Management of MG varies according to the severity of the disease, the age of the patient, and the type of myasthenia the patient has. Your neurologist will work with you over time to determine the right treatment and dosage for you.
MEDICATIONS
Some medications improve neuromuscular transmission and increase muscle strength. Some medications suppress the production of abnormal antibodies. These medications must be used with careful medical follow-up because they may have major side effects.
CHOLINESTERASE INHIBITORS
The most common is Mestinon. Myasthenia Gravis is caused by a communication problem between nerves and muscles, and this group of drugs enhances this communication. These drugs can improve muscle contraction and strength.
Possible side effects:
- Excessive salivation
- Frequent urination
CIRTICOSTERIODS
These types of drugs inhibit the immune system, and limit antibody production.

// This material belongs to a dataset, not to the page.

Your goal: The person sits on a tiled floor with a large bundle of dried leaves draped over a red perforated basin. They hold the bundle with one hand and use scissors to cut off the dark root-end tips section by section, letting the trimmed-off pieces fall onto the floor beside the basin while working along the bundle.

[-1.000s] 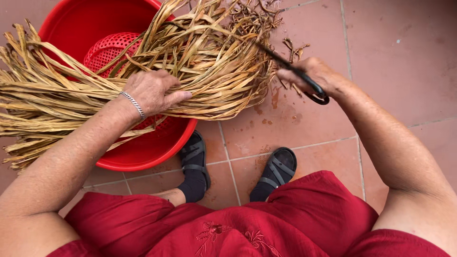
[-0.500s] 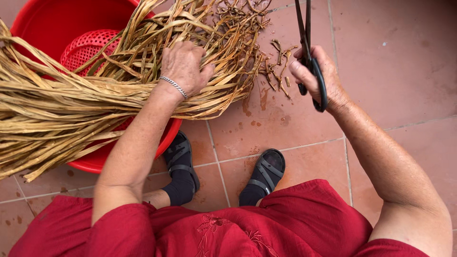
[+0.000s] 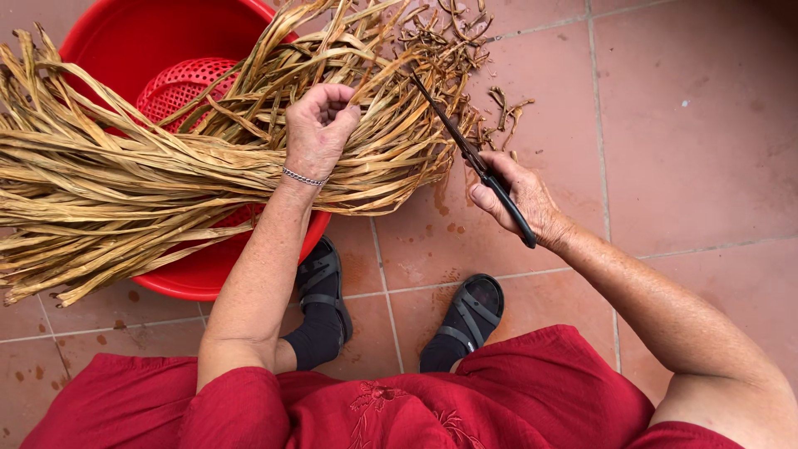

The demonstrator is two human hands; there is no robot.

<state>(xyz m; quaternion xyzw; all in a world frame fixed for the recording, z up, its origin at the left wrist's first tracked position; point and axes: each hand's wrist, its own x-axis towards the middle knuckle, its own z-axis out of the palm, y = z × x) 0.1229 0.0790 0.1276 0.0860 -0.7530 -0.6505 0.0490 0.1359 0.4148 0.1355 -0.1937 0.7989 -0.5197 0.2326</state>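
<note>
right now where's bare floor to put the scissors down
Bare terracotta tile floor lies right of the right hand holding the black scissors. Crowded left: the bundle of dried yellow leaves over the red plastic basin.

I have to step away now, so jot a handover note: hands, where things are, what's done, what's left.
Left hand: gripping the bundle of dried leaves near its tangled end, holding it over the red basin.
Right hand: holds black scissors, blades together, tips at the bundle's curled ends.
Things: a red basket sits in the basin under the leaves; a few loose bits lie on the tiled floor.
Done: a few scraps on the floor may be trimmings.
Left: most curled ends are still on the bundle.
</note>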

Prolonged use can have severe side effects.
Possible side effects:
- Weight gain
- Diabetes
- Increased risk of some infections
- Redistribution of body fat
- Bone thinning
IMMUNOSUPPRESANTS
These drugs also alter immune system, and include CellCept and Imuran.
Side effects include:
- Risk of infection
- Liver Damage
- Infertility
- Increased risk of cancer
- Intravenous Immune Globin (IVIG)
This therapy provides your body with normal antibodies. It does have lower side effects than plamapheresis, but it can take a week or two to start working. The benefits of this type of therapy normally lasts a month or two. Side effects, which are normally mild, may include chills, dizziness, headache, and fluid retention. An extraordinary benefit of this process is that it does not require special equipment, and the usual dose is small, only 400mg per kilogram per day for five successive days. The mechanism of action remains unknown, and the process is very expensive.
PLASMAPHERESIS
This procedure uses a filtering process similar to dialysis. Your blood goes through a machine that removes the antibodies that are causing the blocking of the signal from the nerve endings to the muscles. The benefits of this treatment only last a few weeks. Repeated treatments can lead to difficulty gaining access to a vein, which may cause the implementation of a catheter into your chest.

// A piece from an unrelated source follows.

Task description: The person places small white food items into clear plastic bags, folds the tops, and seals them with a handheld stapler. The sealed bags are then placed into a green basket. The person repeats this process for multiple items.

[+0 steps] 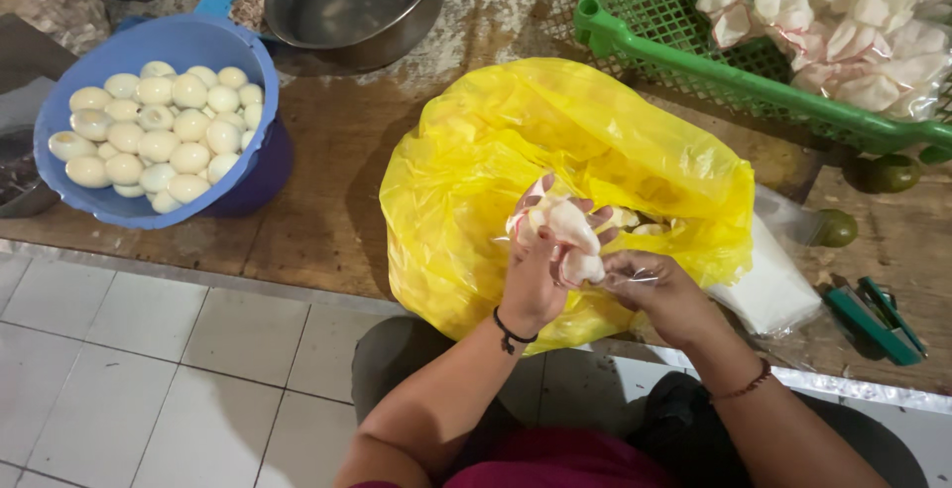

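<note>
**Inspector A:** Landmark is the large crumpled yellow plastic bag (595, 141), lying open on the worn brown wooden worktop (327, 200). Report the hands against it.

**Inspector B:** Both work at the bag's near opening. The left hand (535, 275) rises from below, forearm angled up and inward, wrist straight, a black cord band on it. Its fingers are curled around a small clear plastic packet of white-and-pink crackers (567, 235), grasping it from underneath and behind; the packet stands just above the bag's mouth.

**Inspector A:** And the other?

**Inspector B:** The right hand (659, 290) sits just right of the packet, knuckles up, a beaded reddish bracelet at the wrist. Its fingers are pinched closed on the packet's loose clear film at the lower end. The two hands nearly touch.

**Inspector A:** Surroundings?

**Inspector B:** Far left of the bag, a round blue plastic basin (74, 116) full of peeled pale eggs (159, 131). Behind the bag, a round steel pot (352, 2). Behind and right, a green plastic mesh crate (694, 61) holding more filled cracker packets (843, 32). Right of the bag, a stack of flat clear plastic bags (769, 290), then a green stapler (878, 314); two dark green limes (863, 200) lie above these.
</note>
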The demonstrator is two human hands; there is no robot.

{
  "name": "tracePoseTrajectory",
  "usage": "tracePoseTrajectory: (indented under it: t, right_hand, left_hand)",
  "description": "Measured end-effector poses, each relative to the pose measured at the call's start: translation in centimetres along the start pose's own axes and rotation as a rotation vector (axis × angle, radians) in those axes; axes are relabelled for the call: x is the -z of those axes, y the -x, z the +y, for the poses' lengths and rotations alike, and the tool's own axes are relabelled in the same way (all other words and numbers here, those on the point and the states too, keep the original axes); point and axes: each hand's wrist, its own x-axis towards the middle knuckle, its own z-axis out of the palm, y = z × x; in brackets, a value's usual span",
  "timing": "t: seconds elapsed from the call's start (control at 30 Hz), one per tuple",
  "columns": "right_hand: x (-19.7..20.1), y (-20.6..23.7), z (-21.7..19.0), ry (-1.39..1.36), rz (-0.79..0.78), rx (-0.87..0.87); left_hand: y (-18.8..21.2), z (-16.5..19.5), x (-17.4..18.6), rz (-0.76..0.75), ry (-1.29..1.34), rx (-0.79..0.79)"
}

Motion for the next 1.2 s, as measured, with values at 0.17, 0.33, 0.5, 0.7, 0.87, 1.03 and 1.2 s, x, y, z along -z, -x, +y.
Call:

The procedure usually entails five exchange treatments of 3 to 4 liters each and carried out over a two-week period. Plasmapheresis is used primarily to stabilize the condition of patients in myasthenic crisis or for the short-term treatment of patients undergoing tymectomy.
For those rare cases that other methods of treatment do not work, plasmapheresis can be used as long-term therapy. Some negative aspects of plasmapheresis include problems with venous access, risk of infection of the indwelling catheter, hypotensions, and pulmonary embolism.
THYMECTOMY
The surgical removal of the thymus gland (which often is abnormal in myasthenia gravis patients) improves symptoms in certain patients and may cure some individuals, possibly by re-balancing the immune system. Most neurologists encourage thymectomy for patients with generalized MG without thymoma. Other factors influencing the decision include age, duration and severity of the disease, and response to medication. Although no adverse effects have been reported as a consequence of thymectomy in children, it is preferable to delay the surgery until puberty if possible because of the established role of the thymus in development of the immune system. Also, although thymectomy has been advocated for elderly MG patients, there is uncertainty about the persistence of thymic tissue in such patients after the age of 60.
The goal of thymectomy as a treatment for myasthenia gravis is to induce remission, or at least improvement, permitting a reduction in immunosuppressive medication. The mechanism by which thymectomy produces benefits in myasthenia gravis is still uncertain. In general, acetylcholine receptor-antibody levels fall after thymectomy, although there are conflicting reports. On theoretical grounds, there are several possible mechanisms. First, removal of the thymus may eliminate a source of continue antigenic stimulation. If the thymic myoid cells are the source of autoantigen then their removal might allow the immune response to subside. Second, thymectomy may remove a reservoir of B cells that are secreting acetylcholine-receptor antibody. This, thymectomy may correct a disturbance of immune regulation in myasthenia gravis.